▸ Task to complete
The data should be transcribed in its entirety, word for word.

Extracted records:
════

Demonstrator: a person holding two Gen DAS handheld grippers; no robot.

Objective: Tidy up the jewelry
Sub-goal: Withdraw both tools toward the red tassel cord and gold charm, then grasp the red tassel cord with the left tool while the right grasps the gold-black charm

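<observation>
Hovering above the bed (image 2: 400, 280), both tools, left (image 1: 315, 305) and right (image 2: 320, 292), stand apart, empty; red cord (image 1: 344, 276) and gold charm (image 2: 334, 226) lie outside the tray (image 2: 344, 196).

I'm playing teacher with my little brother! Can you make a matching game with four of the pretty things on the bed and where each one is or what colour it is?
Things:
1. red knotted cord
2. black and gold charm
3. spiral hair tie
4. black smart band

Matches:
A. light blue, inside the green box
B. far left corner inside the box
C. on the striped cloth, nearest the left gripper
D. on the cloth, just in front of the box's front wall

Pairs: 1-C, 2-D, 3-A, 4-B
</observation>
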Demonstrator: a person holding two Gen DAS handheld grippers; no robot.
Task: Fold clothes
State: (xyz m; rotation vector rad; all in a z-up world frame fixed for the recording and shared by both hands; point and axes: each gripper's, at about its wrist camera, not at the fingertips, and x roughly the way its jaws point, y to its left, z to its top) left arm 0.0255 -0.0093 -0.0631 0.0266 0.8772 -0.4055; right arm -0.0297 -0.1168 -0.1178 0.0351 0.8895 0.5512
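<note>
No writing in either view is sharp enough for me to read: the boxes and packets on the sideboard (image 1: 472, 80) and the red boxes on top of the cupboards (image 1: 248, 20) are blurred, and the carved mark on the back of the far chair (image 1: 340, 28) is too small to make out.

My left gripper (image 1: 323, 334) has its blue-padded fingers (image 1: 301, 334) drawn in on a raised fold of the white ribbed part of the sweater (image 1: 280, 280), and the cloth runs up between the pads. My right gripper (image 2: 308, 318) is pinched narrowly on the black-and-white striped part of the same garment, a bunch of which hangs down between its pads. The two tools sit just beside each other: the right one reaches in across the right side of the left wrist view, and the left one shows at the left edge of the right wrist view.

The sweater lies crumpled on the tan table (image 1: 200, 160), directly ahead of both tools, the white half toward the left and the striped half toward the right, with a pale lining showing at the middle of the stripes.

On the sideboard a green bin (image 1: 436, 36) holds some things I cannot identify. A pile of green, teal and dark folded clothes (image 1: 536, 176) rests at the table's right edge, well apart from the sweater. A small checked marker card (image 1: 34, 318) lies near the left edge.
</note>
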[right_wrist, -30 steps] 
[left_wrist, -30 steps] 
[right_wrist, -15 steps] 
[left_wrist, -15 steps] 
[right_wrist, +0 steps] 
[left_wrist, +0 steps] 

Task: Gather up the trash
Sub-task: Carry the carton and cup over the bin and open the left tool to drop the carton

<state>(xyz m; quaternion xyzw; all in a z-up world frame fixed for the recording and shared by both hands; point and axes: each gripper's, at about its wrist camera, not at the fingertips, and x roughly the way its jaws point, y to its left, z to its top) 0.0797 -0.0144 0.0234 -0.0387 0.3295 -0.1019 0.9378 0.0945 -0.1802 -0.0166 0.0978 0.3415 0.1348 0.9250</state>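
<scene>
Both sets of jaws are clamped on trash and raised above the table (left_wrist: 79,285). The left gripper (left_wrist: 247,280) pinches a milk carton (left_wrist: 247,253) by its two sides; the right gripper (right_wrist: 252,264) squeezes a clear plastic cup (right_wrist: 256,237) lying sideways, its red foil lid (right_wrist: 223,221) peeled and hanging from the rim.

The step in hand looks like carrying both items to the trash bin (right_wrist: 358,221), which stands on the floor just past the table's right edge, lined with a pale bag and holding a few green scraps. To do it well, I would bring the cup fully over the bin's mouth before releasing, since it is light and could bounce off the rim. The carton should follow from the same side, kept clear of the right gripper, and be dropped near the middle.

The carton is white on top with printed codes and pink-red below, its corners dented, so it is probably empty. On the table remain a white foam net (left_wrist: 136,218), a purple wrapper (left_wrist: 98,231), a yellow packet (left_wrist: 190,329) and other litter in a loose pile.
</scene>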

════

▸ Exercise answer
Demonstrator: a person holding two Gen DAS handheld grippers; no robot.

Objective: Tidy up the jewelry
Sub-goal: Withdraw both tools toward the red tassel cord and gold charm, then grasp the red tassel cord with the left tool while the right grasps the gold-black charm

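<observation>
Hovering above the bed (image 2: 400, 280), both tools, left (image 1: 315, 305) and right (image 2: 320, 292), stand apart, empty; red cord (image 1: 344, 276) and gold charm (image 2: 334, 226) lie outside the tray (image 2: 344, 196).

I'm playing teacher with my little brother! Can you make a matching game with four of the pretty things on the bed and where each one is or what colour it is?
Things:
1. red knotted cord
2. black and gold charm
3. spiral hair tie
4. black smart band

Matches:
A. light blue, inside the green box
B. far left corner inside the box
C. on the striped cloth, nearest the left gripper
D. on the cloth, just in front of the box's front wall

Pairs: 1-C, 2-D, 3-A, 4-B
</observation>
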Demonstrator: a person holding two Gen DAS handheld grippers; no robot.
Task: Fold clothes
State: (xyz m; rotation vector rad; all in a z-up world frame fixed for the recording and shared by both hands; point and axes: each gripper's, at about its wrist camera, not at the fingertips, and x roughly the way its jaws point, y to its left, z to its top) left arm 0.0255 -0.0093 -0.0631 0.0266 0.8772 -0.4055; right arm -0.0297 -0.1168 -0.1178 0.0351 0.8895 0.5512
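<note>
No writing in either view is sharp enough for me to read: the boxes and packets on the sideboard (image 1: 472, 80) and the red boxes on top of the cupboards (image 1: 248, 20) are blurred, and the carved mark on the back of the far chair (image 1: 340, 28) is too small to make out.

My left gripper (image 1: 323, 334) has its blue-padded fingers (image 1: 301, 334) drawn in on a raised fold of the white ribbed part of the sweater (image 1: 280, 280), and the cloth runs up between the pads. My right gripper (image 2: 308, 318) is pinched narrowly on the black-and-white striped part of the same garment, a bunch of which hangs down between its pads. The two tools sit just beside each other: the right one reaches in across the right side of the left wrist view, and the left one shows at the left edge of the right wrist view.

The sweater lies crumpled on the tan table (image 1: 200, 160), directly ahead of both tools, the white half toward the left and the striped half toward the right, with a pale lining showing at the middle of the stripes.

On the sideboard a green bin (image 1: 436, 36) holds some things I cannot identify. A pile of green, teal and dark folded clothes (image 1: 536, 176) rests at the table's right edge, well apart from the sweater. A small checked marker card (image 1: 34, 318) lies near the left edge.
</note>
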[right_wrist, -30 steps] 
[left_wrist, -30 steps] 
[right_wrist, -15 steps] 
[left_wrist, -15 steps] 
[right_wrist, +0 steps] 
[left_wrist, +0 steps] 

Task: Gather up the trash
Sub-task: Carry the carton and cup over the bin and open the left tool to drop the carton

<state>(xyz m; quaternion xyzw; all in a z-up world frame fixed for the recording and shared by both hands; point and axes: each gripper's, at about its wrist camera, not at the fingertips, and x roughly the way its jaws point, y to its left, z to its top) 0.0797 -0.0144 0.0234 -0.0387 0.3295 -0.1019 0.9378 0.0945 -0.1802 -0.0166 0.0978 0.3415 0.1348 0.9250</state>
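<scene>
Both sets of jaws are clamped on trash and raised above the table (left_wrist: 79,285). The left gripper (left_wrist: 247,280) pinches a milk carton (left_wrist: 247,253) by its two sides; the right gripper (right_wrist: 252,264) squeezes a clear plastic cup (right_wrist: 256,237) lying sideways, its red foil lid (right_wrist: 223,221) peeled and hanging from the rim.

The step in hand looks like carrying both items to the trash bin (right_wrist: 358,221), which stands on the floor just past the table's right edge, lined with a pale bag and holding a few green scraps. To do it well, I would bring the cup fully over the bin's mouth before releasing, since it is light and could bounce off the rim. The carton should follow from the same side, kept clear of the right gripper, and be dropped near the middle.

The carton is white on top with printed codes and pink-red below, its corners dented, so it is probably empty. On the table remain a white foam net (left_wrist: 136,218), a purple wrapper (left_wrist: 98,231), a yellow packet (left_wrist: 190,329) and other litter in a loose pile.
</scene>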

That concludes the answer to this exercise.